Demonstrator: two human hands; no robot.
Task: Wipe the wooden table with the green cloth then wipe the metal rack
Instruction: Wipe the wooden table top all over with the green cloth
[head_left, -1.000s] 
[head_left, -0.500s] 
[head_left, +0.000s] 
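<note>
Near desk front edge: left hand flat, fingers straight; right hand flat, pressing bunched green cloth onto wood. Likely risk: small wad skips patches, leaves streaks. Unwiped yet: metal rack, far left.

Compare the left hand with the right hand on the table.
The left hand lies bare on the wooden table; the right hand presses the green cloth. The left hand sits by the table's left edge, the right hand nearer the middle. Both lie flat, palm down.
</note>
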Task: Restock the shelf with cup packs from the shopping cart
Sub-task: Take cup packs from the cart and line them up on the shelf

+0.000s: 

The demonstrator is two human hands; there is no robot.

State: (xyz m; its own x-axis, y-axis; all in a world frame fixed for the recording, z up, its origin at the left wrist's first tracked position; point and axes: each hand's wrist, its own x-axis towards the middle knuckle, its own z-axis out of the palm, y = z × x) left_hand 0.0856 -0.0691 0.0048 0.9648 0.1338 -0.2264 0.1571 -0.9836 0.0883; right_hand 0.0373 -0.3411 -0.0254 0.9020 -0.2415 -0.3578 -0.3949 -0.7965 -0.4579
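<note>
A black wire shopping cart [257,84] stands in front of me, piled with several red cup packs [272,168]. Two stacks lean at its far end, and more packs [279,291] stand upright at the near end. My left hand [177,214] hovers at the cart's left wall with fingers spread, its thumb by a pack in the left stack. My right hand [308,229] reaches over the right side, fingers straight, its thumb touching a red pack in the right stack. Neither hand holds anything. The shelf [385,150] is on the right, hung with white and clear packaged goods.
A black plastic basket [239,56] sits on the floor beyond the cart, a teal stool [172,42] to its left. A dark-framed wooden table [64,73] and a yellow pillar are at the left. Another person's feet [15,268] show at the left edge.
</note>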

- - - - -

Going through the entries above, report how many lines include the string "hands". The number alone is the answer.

2